__ABOUT THIS TASK__: Find the word "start" in the listing. Copy out each line where it occurs.

########################################

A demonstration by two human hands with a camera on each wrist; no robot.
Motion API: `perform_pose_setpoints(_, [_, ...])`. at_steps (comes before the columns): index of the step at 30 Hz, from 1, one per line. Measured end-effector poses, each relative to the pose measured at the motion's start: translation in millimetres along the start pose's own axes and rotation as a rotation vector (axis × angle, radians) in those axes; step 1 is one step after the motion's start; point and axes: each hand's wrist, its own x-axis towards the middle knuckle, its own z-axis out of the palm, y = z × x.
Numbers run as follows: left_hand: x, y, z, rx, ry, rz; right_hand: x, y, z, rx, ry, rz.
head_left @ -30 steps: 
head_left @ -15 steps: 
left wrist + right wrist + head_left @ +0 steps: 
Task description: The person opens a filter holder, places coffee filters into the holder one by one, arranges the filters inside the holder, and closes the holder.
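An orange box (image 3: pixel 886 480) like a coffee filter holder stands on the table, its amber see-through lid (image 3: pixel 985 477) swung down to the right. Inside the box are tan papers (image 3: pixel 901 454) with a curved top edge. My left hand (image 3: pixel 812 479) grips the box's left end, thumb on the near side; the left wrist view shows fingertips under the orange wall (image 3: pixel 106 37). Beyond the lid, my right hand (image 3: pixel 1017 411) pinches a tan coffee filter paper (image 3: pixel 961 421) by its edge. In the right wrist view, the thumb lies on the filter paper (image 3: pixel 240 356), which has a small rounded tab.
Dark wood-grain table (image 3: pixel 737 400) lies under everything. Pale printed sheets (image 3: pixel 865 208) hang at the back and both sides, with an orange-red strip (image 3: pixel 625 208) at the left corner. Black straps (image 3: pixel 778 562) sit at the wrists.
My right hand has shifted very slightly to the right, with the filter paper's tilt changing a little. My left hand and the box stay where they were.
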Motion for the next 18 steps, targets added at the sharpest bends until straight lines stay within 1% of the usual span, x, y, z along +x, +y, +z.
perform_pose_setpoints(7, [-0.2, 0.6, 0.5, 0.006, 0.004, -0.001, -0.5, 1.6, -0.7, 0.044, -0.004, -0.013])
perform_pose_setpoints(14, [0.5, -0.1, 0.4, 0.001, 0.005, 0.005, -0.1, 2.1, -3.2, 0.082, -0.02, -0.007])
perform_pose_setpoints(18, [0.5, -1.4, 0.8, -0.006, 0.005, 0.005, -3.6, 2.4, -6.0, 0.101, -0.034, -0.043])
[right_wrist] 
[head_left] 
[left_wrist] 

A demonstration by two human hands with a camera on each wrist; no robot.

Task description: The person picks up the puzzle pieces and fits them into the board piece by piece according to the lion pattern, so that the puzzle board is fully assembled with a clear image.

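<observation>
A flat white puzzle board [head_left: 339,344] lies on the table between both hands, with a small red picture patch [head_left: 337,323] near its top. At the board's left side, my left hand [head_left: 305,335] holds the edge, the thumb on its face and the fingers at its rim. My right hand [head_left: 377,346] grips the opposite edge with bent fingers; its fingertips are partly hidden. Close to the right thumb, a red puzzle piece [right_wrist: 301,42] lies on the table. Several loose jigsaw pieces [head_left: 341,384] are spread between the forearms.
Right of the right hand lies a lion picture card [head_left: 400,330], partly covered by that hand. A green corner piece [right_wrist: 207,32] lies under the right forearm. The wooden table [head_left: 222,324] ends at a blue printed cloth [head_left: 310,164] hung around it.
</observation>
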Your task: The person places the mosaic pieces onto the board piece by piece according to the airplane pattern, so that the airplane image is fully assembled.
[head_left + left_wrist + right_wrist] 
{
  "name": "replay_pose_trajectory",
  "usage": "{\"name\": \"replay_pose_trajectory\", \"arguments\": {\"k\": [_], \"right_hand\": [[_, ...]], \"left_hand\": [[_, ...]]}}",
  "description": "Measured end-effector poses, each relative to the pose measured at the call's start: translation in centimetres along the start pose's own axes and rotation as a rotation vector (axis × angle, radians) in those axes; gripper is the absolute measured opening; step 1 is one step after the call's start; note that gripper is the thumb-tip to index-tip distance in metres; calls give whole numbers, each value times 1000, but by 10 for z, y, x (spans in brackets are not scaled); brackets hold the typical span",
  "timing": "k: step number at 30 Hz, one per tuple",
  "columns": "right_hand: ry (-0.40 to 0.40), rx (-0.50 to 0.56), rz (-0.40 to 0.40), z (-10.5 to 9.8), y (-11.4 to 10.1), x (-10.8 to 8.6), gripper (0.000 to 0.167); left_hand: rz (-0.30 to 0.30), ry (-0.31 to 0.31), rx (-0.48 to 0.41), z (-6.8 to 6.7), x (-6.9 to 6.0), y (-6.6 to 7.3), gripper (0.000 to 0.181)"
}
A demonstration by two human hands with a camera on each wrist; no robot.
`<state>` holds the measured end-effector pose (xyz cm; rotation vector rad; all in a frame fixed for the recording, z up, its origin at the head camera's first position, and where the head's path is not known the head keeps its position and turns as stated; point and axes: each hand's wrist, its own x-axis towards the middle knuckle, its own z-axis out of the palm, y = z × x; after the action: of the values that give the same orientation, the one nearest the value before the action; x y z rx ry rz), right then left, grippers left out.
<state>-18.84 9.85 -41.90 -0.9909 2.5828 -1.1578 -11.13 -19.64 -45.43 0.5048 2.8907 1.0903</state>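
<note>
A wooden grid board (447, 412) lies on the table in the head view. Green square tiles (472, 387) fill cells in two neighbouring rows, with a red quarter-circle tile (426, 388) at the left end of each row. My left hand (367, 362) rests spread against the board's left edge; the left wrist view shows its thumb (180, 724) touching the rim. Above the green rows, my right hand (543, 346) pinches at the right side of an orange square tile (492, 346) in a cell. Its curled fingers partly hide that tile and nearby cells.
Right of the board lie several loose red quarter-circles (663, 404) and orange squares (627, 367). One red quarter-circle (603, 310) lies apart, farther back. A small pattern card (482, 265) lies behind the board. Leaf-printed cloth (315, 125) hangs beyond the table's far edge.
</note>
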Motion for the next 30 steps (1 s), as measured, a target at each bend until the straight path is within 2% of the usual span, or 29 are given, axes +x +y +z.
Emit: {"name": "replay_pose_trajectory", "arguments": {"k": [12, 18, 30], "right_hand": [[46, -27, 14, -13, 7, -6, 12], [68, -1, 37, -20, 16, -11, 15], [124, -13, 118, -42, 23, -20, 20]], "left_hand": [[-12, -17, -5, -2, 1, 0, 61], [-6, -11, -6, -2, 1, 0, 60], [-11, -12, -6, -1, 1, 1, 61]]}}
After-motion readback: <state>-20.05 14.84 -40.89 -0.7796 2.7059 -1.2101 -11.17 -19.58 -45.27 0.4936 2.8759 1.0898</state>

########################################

__RESULT OF THE EXERCISE__:
Motion API: `perform_pose_setpoints(_, [_, ...])`. at_steps (comes before the columns): index of the step at 30 Hz, from 1, one per line. Measured end-effector poses, each relative to the pose measured at the motion's start: translation in millimetres along the start pose's own axes and rotation as a rotation vector (axis × angle, radians) in those axes; step 1 is one step after the motion's start; point and axes: each hand's wrist, its own x-axis towards the middle knuckle, its own z-axis out of the palm, y = z × x.
  "description": "Measured end-effector poses, each relative to the pose measured at the call's start: translation in centimetres along the start pose's own axes and rotation as a rotation vector (axis × angle, radians) in those axes; gripper is the absolute measured opening; step 1 is one step after the call's start; note that gripper is the thumb-tip to index-tip distance in metres; calls give whole numbers, each value times 1000, but by 10 for z, y, x (spans in brackets are not scaled); brackets hold the typical span",

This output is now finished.